Give again, word for word, each line from the top of the listing through the line that holds "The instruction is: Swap".

Dataset content =>
##########
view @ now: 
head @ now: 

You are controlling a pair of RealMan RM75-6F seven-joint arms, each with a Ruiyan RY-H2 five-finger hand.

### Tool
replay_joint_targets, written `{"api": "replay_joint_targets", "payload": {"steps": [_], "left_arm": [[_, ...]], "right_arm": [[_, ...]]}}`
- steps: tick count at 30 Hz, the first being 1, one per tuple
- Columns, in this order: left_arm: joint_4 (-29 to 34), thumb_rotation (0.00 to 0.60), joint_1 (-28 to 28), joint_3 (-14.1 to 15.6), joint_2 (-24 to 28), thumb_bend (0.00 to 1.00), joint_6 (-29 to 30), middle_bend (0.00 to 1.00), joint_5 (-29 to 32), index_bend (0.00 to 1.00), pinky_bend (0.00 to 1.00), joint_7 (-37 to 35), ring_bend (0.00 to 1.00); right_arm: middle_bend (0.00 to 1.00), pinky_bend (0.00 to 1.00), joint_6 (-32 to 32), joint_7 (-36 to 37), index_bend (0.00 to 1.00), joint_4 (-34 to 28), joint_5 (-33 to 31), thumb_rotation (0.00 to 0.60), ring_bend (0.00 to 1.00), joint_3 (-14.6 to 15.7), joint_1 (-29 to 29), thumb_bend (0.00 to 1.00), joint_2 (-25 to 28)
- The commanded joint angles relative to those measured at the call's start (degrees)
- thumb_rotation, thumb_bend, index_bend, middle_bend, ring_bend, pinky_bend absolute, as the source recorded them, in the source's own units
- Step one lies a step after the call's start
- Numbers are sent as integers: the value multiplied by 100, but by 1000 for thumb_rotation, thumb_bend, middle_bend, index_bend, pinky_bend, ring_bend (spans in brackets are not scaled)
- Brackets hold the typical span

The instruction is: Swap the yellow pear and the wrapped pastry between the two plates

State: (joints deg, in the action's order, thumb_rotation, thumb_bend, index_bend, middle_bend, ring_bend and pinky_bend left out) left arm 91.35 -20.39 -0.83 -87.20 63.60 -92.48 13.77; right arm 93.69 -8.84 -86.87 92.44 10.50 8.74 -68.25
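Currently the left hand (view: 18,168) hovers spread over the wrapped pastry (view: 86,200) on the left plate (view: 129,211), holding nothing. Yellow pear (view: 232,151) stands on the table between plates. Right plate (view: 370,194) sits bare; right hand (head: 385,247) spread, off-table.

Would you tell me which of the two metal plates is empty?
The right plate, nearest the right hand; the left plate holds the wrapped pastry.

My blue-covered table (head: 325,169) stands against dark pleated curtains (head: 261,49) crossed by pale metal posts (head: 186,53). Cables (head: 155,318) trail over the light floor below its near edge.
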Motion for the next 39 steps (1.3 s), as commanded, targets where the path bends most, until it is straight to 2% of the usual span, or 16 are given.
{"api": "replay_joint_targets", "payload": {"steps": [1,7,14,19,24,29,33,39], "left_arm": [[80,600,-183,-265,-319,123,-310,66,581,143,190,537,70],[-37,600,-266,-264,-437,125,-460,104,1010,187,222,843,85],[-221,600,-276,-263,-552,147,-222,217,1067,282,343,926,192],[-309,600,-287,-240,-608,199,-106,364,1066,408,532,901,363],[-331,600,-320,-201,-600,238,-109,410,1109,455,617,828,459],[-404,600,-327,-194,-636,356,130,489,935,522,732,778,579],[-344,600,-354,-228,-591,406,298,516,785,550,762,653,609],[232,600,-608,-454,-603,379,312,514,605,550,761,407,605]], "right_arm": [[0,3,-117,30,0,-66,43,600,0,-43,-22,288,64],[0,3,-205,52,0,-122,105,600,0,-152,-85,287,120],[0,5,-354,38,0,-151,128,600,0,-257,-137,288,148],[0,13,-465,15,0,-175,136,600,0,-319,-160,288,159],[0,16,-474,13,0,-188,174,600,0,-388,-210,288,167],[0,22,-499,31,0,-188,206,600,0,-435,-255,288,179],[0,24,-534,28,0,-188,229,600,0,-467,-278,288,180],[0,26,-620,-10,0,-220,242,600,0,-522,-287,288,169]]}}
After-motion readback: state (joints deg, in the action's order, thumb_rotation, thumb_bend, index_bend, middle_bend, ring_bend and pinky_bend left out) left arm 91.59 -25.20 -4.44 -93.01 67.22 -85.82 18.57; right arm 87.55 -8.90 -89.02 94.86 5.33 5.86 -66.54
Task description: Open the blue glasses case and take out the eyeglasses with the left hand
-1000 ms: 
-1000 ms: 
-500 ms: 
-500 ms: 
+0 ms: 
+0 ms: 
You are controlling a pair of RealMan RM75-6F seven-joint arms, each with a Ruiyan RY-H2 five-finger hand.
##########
Response for this exercise =>
view @ now: 
head @ now: 

You are controlling a pair of RealMan RM75-6F seven-joint arms, each with a Ruiyan RY-H2 five-finger hand.

### Tool
replay_joint_targets, written `{"api": "replay_joint_targets", "payload": {"steps": [_], "left_arm": [[_, ...]], "right_arm": [[_, ...]]}}`
- steps: tick count at 30 Hz, the first being 1, one per tuple
- Columns, in this order: left_arm: joint_4 (-29 to 34), thumb_rotation (0.00 to 0.60), joint_1 (-28 to 28), joint_3 (-14.1 to 15.6), joint_2 (-24 to 28), thumb_bend (0.00 to 1.00), joint_6 (-29 to 30), middle_bend (0.00 to 1.00), joint_5 (-29 to 32), index_bend (0.00 to 1.00), pinky_bend (0.00 to 1.00), joint_7 (-37 to 35), ring_bend (0.00 to 1.00); right_arm: middle_bend (0.00 to 1.00), pinky_bend (0.00 to 1.00), joint_6 (-32 to 32), joint_7 (-36 to 37), index_bend (0.00 to 1.00), joint_4 (-34 to 28), joint_5 (-33 to 31), thumb_rotation (0.00 to 0.60), ring_bend (0.00 to 1.00), joint_3 (-14.6 to 15.7), joint_1 (-29 to 29), thumb_bend (0.00 to 1.00), joint_2 (-25 to 28)
- The commanded joint angles relative to those measured at the call's start (degrees)
- thumb_rotation, thumb_bend, index_bend, middle_bend, ring_bend, pinky_bend absolute, as the source recorded them, in the source's own units
- Step one lies a step after the call's start
- Numbers are sent as integers: the value multiplied by 100, but by 1000 for thumb_rotation, thumb_bend, middle_bend, index_bend, pinky_bend, ring_bend (spans in brackets are not scaled)
- Brackets hold the typical span

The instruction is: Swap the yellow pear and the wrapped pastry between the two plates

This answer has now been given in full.